Scientific evidence: In a study published in the British Journal of Health Psychology, 75 adults performed a stressful three-minute math problem. Afterward, they were randomly assigned to sit in silence or listen to classical, jazz or popular music. Those who heard classical selections had significantly lower systolic (top number) blood pressure levels than those who heard no music. Blood pressure did not significantly improve in people who listened to the other selections.

What to do: Observe how you respond to different types of music. Match your state of mind to the tempo and dynamics. Example: If you are agitated, listen to something with a strong, fast beat, then gradually switch to slower and softer music. This can reduce stress and lower blood pressure.

INSOMNIA

Although healthy adults typically fall asleep within 30 minutes, adults age 50 and older often have more trouble falling -- and staying -- asleep.

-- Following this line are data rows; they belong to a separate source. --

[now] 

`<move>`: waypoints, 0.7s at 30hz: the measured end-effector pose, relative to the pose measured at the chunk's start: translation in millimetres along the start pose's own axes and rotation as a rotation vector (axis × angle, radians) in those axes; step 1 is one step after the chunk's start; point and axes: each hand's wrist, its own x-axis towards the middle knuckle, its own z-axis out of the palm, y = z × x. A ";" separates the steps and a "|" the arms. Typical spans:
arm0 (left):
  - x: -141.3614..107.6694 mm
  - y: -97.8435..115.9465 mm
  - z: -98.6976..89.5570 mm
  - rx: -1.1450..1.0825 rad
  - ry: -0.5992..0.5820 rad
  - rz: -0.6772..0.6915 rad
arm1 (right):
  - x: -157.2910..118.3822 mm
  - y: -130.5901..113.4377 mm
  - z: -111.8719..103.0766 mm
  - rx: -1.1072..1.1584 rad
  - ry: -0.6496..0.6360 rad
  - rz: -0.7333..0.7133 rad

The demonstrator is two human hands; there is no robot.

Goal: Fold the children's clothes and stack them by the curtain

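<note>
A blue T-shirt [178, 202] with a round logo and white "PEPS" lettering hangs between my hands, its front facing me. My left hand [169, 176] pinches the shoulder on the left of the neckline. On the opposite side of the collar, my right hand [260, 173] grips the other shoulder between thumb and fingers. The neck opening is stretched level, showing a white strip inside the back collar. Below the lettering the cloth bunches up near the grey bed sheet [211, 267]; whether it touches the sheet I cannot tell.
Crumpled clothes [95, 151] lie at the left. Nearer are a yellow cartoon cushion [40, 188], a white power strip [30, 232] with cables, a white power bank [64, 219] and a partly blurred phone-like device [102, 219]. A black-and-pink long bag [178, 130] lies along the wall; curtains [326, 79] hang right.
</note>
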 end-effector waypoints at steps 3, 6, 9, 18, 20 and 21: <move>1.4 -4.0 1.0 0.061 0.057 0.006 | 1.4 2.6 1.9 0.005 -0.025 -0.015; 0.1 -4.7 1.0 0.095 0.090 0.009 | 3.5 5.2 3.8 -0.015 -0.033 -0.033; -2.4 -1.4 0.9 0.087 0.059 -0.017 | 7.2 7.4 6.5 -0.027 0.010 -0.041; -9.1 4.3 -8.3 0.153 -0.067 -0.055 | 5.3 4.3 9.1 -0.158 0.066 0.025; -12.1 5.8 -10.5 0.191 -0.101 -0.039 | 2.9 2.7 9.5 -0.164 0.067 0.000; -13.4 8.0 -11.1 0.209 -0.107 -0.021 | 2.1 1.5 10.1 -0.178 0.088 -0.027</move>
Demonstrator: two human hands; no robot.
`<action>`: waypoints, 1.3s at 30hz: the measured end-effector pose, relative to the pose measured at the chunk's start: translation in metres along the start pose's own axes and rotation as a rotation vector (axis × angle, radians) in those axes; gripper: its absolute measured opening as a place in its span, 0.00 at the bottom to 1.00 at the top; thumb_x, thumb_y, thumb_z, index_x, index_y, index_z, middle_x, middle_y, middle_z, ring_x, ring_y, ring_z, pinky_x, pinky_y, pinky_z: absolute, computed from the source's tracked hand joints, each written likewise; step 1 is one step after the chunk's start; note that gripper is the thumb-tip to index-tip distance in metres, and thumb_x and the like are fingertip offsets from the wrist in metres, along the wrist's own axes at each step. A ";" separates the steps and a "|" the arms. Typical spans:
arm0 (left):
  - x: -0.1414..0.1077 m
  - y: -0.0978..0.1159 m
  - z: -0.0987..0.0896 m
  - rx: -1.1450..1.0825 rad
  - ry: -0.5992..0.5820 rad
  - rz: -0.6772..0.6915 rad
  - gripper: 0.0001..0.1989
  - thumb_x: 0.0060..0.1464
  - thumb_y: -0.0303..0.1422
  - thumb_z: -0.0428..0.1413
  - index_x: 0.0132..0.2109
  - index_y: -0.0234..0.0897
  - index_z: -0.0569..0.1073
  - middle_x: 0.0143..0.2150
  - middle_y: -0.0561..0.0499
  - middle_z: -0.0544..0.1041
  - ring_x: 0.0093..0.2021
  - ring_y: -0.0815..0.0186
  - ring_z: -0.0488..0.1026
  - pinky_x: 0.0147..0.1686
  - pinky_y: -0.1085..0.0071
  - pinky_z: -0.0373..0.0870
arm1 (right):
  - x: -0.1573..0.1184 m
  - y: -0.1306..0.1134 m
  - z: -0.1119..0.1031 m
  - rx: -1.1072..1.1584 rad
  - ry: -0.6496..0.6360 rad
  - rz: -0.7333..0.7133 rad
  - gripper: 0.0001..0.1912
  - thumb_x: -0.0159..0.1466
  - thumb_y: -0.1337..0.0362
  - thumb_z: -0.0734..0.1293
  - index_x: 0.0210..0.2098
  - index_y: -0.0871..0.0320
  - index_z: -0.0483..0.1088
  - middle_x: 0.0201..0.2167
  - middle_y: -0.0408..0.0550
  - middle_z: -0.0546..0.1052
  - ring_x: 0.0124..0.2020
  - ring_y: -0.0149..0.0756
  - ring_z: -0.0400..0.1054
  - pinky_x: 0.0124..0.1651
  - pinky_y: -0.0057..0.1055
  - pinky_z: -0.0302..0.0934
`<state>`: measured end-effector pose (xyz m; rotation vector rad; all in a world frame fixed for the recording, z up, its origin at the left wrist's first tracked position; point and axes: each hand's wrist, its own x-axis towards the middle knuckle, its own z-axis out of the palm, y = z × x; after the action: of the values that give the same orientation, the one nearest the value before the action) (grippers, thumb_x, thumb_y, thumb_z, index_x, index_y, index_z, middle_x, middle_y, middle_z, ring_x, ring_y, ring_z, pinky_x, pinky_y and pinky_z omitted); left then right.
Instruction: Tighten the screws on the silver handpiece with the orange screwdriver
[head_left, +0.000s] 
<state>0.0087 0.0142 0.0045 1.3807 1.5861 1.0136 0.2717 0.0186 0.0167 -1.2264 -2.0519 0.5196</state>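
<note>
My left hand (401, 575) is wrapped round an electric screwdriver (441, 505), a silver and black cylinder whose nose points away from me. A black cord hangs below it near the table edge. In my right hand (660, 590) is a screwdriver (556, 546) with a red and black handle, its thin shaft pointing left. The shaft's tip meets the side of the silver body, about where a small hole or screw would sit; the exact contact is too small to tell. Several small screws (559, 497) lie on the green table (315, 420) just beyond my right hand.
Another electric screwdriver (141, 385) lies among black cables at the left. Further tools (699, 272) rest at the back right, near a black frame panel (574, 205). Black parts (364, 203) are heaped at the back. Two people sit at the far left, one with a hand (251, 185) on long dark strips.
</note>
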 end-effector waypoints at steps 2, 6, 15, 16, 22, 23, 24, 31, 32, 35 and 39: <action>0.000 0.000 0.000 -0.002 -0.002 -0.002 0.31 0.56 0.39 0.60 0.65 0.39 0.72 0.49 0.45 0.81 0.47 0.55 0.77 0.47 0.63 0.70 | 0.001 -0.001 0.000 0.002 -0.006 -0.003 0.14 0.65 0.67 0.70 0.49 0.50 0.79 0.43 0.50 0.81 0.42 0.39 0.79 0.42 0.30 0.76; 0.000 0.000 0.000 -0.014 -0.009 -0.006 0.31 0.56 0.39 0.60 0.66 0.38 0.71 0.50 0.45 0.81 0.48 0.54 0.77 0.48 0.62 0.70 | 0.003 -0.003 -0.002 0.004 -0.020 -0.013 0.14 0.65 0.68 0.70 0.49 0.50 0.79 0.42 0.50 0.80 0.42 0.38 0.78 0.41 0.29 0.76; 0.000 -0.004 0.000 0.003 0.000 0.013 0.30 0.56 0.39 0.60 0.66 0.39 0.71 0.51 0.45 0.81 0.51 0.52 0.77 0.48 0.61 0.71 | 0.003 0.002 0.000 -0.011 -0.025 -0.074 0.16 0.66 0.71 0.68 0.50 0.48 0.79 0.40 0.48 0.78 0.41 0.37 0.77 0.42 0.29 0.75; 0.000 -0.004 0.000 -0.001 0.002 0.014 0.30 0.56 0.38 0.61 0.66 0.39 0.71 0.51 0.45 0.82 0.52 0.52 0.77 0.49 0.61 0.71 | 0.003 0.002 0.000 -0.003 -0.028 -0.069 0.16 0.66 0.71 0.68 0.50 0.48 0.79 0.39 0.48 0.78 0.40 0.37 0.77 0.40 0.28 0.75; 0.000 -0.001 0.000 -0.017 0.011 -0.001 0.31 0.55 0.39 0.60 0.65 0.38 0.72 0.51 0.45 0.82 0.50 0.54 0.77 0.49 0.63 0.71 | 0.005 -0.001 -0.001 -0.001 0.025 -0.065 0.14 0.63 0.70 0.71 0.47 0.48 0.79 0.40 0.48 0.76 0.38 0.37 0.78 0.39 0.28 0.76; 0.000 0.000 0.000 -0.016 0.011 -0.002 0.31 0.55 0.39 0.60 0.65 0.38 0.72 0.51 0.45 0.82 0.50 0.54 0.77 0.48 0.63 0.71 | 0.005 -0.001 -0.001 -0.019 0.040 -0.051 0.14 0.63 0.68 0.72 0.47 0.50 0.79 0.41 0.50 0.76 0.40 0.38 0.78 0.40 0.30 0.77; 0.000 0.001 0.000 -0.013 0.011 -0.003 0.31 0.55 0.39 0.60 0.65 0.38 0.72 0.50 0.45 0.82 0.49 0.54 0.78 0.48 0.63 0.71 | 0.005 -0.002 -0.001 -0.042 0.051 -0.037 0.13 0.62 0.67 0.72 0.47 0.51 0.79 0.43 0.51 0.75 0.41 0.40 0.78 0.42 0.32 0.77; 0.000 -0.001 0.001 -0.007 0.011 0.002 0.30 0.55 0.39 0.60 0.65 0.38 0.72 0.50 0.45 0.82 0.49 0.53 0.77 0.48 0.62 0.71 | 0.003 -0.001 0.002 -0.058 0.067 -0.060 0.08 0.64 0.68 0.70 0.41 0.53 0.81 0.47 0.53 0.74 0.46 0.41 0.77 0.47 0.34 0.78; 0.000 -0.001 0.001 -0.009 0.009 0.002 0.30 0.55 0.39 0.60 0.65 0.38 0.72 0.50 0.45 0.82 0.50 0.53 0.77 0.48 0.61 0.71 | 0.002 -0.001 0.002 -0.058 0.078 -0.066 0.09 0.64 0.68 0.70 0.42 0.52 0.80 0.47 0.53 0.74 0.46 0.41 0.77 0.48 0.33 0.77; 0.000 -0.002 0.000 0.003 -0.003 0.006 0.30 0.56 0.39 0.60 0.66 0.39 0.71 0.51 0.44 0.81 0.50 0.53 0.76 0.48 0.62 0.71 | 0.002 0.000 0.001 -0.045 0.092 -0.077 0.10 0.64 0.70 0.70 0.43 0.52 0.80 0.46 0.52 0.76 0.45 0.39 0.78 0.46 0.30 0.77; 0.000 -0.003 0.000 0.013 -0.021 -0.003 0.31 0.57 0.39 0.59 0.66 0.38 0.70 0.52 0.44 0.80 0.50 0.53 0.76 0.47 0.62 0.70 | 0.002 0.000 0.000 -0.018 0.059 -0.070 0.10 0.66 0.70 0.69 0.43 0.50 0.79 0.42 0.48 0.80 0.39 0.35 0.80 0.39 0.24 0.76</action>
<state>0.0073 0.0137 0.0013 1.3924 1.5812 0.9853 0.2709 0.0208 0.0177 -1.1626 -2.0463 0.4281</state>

How music helps: Soft, restful music can act as a sedative by reducing the amount of the stress-related neurotransmitter noradrenaline that circulates in the bloodstream.

Scientific evidence: Sixty people ages 60 to 83 who reported sleep difficulties took part in a study at Tzu-Chi General Hospital in Taiwan. After three weeks, researchers found a 35% improvement in sleep quality, length of sleep, daytime dysfunction and sleep disturbances in subjects who listened to slow, soft music at night. The most effective types of music used in the study were piano versions of popular "oldies," New Age, harp, classical and slow jazz.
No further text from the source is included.